Many of us want to lash out when we are frustrated. Most of us have social filters in place that keep up from lashing out at people who are not responsible for our frustration. Or if we do, we recognize our error and apologize. Unfortunately persons with dementia are losing or have entirely lost their social filters. They say things like "My, isn't that man fat!" while standing in a check-out line, something they may have thought but certainly not said in a loud voice in the past. No wonder they also lash out in frustration at people who did not cause the frustration!

Nothing makes this easy to accept. This points might make it a little less awful.

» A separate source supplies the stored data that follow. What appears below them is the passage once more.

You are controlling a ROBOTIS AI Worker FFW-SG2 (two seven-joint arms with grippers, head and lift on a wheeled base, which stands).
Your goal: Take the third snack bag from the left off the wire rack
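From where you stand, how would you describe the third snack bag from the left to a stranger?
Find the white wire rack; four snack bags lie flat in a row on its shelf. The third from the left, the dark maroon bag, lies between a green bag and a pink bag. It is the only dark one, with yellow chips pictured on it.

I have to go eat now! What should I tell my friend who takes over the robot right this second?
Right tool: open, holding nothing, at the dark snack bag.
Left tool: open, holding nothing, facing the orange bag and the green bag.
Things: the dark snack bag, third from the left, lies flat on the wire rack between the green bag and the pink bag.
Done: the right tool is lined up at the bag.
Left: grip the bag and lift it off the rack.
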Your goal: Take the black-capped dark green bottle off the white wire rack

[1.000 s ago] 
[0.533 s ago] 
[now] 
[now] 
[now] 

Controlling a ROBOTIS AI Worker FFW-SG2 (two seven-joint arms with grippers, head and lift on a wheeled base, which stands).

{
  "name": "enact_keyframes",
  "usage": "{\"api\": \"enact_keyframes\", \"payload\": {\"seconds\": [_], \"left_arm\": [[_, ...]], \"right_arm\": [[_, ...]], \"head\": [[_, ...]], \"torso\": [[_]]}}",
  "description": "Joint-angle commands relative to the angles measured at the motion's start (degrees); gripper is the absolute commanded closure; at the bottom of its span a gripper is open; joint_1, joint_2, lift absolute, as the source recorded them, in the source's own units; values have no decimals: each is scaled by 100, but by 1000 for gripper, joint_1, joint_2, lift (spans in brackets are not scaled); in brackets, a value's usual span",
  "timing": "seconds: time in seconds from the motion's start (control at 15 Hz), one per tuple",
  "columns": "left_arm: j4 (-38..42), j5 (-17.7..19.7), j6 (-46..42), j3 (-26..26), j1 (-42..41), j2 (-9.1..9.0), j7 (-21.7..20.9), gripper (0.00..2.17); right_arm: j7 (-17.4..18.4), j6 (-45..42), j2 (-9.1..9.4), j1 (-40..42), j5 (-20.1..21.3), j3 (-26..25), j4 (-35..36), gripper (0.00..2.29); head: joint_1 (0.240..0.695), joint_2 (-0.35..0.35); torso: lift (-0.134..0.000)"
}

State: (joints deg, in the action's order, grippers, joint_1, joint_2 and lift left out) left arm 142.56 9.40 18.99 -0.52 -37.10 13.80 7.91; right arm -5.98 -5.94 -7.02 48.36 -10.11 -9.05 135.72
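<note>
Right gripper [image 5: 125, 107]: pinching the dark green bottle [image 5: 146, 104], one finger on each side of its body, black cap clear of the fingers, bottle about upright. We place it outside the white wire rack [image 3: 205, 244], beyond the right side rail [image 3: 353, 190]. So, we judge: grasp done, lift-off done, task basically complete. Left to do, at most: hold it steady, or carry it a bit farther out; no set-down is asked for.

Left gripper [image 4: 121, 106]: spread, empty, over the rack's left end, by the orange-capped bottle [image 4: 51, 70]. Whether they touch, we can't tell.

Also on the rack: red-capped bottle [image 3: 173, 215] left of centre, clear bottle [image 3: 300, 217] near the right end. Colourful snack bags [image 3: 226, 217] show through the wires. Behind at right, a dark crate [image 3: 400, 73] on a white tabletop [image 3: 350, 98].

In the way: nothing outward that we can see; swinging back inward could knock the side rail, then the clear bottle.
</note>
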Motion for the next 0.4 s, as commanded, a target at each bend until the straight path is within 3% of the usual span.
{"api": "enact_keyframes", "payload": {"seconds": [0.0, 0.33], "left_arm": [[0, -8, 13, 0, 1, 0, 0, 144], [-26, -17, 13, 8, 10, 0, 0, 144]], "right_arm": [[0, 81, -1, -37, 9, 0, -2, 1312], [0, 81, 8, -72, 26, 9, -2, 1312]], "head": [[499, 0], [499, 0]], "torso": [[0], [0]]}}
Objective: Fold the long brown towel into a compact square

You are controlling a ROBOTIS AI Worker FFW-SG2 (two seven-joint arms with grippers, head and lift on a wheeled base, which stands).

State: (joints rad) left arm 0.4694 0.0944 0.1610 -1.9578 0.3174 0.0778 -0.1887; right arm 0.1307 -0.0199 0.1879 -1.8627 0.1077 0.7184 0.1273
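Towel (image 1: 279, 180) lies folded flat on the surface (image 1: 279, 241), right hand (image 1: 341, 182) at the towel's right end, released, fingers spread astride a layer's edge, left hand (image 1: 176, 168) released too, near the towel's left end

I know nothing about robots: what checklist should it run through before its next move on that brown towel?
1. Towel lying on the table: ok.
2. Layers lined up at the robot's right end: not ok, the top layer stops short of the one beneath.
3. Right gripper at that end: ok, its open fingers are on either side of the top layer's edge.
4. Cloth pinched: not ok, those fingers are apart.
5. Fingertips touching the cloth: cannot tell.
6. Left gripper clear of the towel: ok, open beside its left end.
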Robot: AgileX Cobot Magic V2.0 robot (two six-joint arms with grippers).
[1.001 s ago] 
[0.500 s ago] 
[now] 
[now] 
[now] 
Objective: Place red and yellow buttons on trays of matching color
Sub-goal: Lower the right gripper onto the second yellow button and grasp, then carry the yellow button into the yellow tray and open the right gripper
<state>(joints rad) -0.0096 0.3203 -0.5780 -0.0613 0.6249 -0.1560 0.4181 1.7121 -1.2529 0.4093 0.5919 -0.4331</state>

1) Realize that this is Not Your Fault. No matter what the person with dementia says, you know in your own mind the truth.
2) Don't take it personally. Yes, it sounds very personal. It isn't. It is about the state of mind of the person who has dementia.
3) Over time you may be able to recognize what triggers the worst outbursts and try to minimize them.
4) Validate the person's feelings, without agreeing that they should be directed at you. "Oh, isn't it so frustrating when that happens! I hate things like that. I don't blame you for being mad."
5) Try to redirect after validating feelings. "I don't blame you for being mad. ... I'd feel better if I had a nice root beer float now. How about you?"

Anger is very, very hard to deal with as a caregiver. The period that my husband was paranoid and accused me of things was among the worst in the ten years he had dementia.